┌─ DATA PROVIDED
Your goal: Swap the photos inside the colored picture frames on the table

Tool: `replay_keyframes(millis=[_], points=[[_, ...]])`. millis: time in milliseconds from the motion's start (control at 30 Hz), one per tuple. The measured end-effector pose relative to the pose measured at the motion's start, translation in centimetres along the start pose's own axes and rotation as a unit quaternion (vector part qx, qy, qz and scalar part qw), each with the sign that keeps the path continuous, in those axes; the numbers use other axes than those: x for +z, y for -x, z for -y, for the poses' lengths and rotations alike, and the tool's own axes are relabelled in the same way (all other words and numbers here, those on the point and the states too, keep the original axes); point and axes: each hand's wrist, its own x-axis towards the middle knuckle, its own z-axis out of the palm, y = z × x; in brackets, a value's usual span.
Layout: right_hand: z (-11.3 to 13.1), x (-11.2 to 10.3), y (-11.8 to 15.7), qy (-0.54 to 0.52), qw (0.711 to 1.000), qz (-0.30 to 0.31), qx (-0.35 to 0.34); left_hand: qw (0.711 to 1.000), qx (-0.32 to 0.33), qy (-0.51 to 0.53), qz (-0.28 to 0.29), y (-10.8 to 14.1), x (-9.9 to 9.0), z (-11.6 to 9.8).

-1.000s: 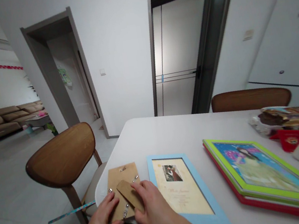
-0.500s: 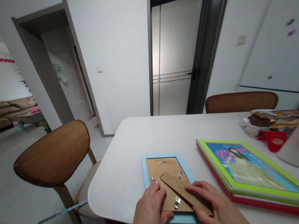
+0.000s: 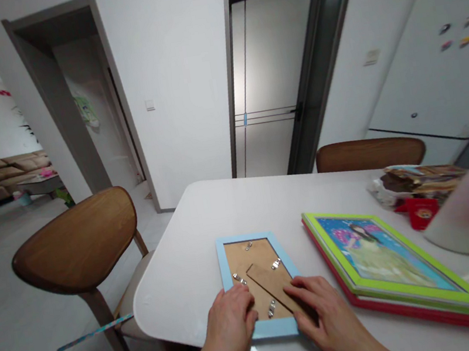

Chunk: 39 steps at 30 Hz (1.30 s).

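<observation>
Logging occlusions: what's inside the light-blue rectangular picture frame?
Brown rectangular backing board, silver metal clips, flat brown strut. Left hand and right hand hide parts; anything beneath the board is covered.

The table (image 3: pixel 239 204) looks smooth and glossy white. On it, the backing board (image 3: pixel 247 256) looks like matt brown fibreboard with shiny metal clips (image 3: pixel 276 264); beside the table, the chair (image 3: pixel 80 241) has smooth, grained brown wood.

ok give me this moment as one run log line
left hand: on blue frame | right hand: at brown flap | backing board: inside frame | green frame: right
</observation>
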Motion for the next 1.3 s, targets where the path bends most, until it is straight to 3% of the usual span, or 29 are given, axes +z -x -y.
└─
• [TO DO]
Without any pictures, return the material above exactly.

• [TASK RESULT]
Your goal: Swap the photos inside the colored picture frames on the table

Tool: `replay_keyframes(millis=[_], points=[[_, ...]])`. millis: time in milliseconds from the motion's start (control at 30 Hz), one per tuple. The measured end-effector pose relative to the pose measured at the motion's start, translation in centimetres along the start pose's own axes and rotation as a unit quaternion (vector part qx, qy, qz and scalar part qw), each with the sign that keeps the path continuous, in those axes; the numbers use other axes than those: x for +z, y for -x, z for -y, for the poses' lengths and rotations alike, and the tool's own axes are relabelled in the same way (all other words and numbers here, those on the point and the states too, keep the original axes); point and axes: each hand's wrist, its own x-axis towards the middle knuckle, its own z-axis out of the palm, y = z × x; in brackets, a value's usual span.
Layout: right_hand: z (-11.3 to 13.1), x (-11.2 to 10.3), y (-11.8 to 15.7), qy (-0.54 to 0.52), qw (0.711 to 1.000), qz (-0.30 to 0.31), qx (-0.35 to 0.34); left_hand: qw (0.711 to 1.000), qx (-0.32 to 0.33), qy (-0.51 to 0.53), qz (-0.28 to 0.29), y (-10.8 to 14.1), x (-9.9 to 9.0), z (-11.6 to 9.8).

-1.000s: 
-0.500s: 
+0.000s: 

Chunk: 39 steps at 30 Hz (1.30 s).

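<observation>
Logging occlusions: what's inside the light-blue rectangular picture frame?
Brown rectangular backing board, silver metal clips, flat brown strut. Left hand and right hand hide parts; anything beneath the board is covered.

The table (image 3: pixel 239 204) looks smooth and glossy white. On it, the backing board (image 3: pixel 247 256) looks like matt brown fibreboard with shiny metal clips (image 3: pixel 276 264); beside the table, the chair (image 3: pixel 80 241) has smooth, grained brown wood.

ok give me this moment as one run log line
left hand: on blue frame | right hand: at brown flap | backing board: inside frame | green frame: right
</observation>
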Motion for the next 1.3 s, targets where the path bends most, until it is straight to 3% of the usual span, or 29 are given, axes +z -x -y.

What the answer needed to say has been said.